Assignment >>
Filter out every line below that lacks "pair", and copy the rest.

Records contained in a dataset
______
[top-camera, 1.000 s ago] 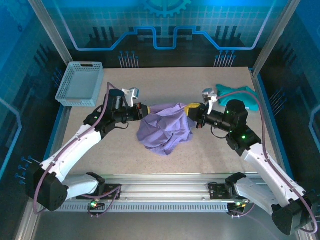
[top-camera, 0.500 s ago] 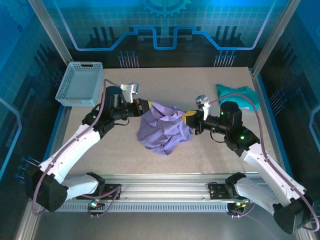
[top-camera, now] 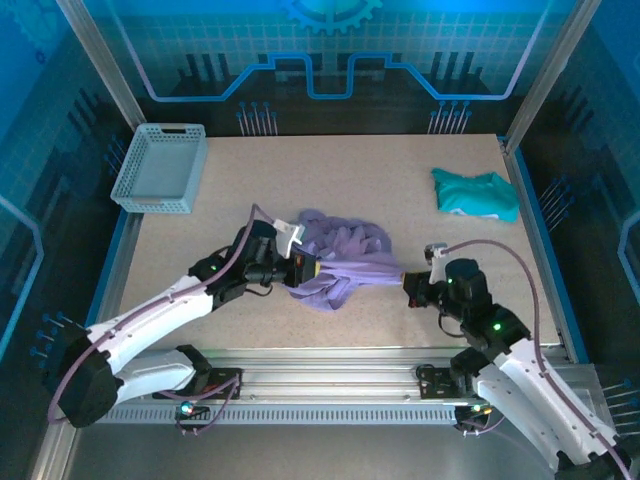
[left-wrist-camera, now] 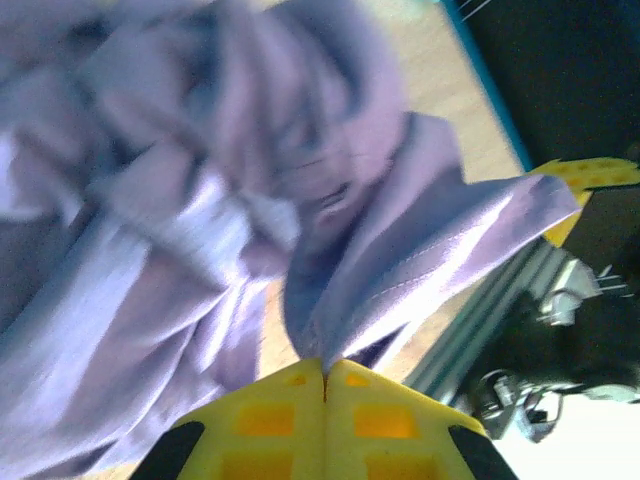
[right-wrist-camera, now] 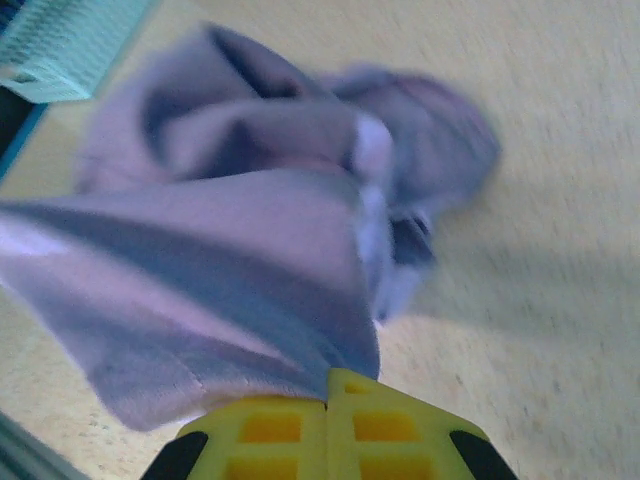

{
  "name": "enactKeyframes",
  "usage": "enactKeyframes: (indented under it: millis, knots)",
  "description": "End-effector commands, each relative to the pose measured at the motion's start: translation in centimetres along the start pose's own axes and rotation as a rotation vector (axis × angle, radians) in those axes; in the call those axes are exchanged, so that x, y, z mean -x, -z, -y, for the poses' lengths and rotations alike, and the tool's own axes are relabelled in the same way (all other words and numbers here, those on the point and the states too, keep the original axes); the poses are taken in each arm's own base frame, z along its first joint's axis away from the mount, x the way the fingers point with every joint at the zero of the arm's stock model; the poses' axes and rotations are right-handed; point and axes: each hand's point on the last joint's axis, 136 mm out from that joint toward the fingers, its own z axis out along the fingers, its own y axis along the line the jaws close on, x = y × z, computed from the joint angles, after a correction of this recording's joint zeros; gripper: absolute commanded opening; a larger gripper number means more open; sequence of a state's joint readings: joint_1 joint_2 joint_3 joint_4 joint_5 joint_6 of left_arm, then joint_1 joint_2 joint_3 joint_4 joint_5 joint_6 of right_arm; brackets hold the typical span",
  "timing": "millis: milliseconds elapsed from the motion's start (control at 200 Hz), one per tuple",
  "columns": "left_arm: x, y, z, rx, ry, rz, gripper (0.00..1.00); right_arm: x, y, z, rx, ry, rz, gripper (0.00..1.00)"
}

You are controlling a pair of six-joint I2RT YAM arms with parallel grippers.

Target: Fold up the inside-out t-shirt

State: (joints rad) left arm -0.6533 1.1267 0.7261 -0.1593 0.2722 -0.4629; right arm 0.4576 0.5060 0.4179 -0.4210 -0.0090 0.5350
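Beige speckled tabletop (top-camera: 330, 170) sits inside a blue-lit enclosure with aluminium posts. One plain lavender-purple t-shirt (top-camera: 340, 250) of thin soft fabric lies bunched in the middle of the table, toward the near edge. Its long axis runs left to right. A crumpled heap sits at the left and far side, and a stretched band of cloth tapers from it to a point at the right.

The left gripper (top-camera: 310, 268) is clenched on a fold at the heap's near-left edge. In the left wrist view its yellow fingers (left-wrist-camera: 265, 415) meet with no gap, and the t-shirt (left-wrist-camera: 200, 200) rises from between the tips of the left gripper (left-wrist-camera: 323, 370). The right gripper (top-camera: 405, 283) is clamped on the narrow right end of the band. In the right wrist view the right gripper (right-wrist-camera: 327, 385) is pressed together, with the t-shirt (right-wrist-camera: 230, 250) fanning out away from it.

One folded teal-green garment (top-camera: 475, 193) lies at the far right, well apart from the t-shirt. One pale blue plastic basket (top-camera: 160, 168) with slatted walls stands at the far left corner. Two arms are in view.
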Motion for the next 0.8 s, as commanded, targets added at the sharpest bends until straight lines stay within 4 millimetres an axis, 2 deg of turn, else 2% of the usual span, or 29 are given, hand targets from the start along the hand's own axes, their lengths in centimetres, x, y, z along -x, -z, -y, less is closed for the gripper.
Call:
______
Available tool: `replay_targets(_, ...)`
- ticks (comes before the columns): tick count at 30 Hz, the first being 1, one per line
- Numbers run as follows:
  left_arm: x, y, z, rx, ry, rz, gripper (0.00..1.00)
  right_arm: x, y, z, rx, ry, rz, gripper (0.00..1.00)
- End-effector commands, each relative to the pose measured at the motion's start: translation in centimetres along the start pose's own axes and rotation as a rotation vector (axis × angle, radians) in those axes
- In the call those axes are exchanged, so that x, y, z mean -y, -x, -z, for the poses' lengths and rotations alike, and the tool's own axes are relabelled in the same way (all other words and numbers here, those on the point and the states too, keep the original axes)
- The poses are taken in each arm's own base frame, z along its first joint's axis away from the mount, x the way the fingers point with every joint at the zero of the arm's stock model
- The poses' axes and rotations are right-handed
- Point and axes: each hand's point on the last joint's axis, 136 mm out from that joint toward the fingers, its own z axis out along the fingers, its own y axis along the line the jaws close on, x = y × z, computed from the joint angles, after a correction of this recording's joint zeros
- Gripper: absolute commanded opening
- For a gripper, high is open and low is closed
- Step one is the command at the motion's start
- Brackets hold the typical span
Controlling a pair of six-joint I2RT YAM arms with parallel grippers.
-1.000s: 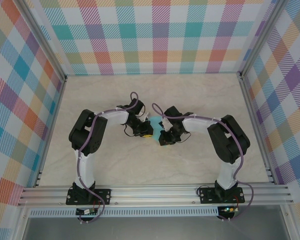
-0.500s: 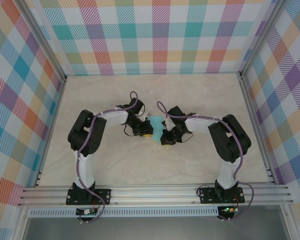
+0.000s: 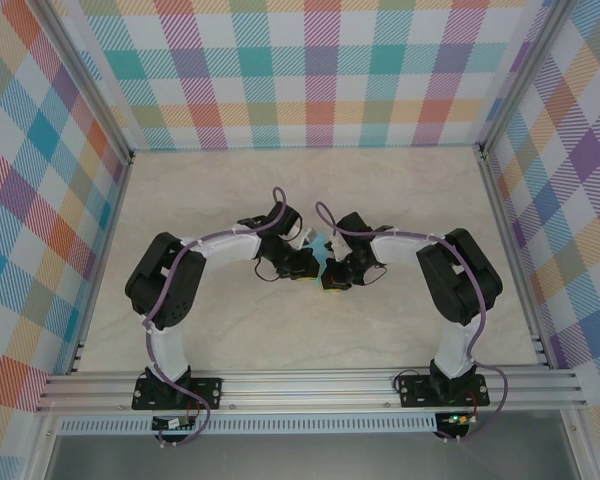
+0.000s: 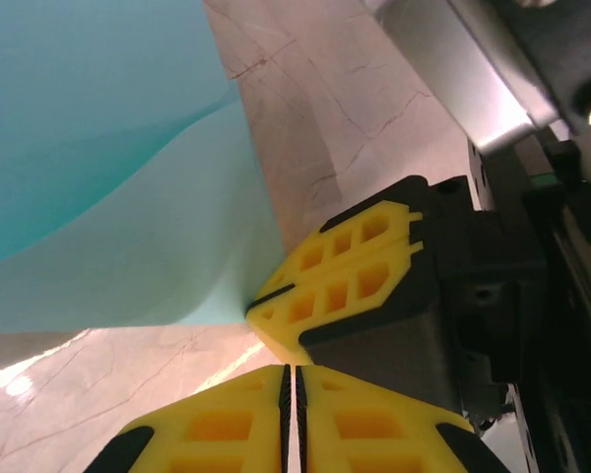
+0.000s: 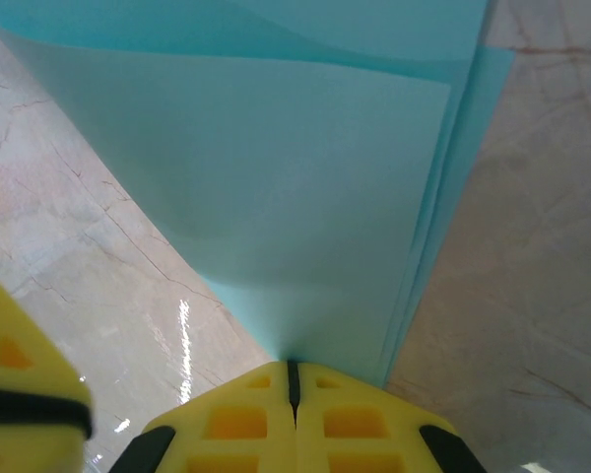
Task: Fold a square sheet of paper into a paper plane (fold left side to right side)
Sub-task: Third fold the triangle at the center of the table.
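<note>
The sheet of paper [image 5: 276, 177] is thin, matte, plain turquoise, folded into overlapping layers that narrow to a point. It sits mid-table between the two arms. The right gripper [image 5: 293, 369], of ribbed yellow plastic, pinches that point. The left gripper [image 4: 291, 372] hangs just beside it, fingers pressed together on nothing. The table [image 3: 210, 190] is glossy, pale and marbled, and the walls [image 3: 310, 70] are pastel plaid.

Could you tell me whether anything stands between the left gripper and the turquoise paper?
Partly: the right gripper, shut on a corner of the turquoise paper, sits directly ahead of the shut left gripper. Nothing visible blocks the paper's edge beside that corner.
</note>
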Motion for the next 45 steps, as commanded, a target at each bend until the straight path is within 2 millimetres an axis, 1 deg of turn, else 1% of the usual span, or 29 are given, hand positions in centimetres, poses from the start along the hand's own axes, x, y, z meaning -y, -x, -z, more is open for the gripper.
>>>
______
Response to this exercise >>
You are controlling a pair of six-joint I2RT YAM arms with parallel grippers.
Controlling a pair of six-joint I2RT YAM arms with parallel grippers.

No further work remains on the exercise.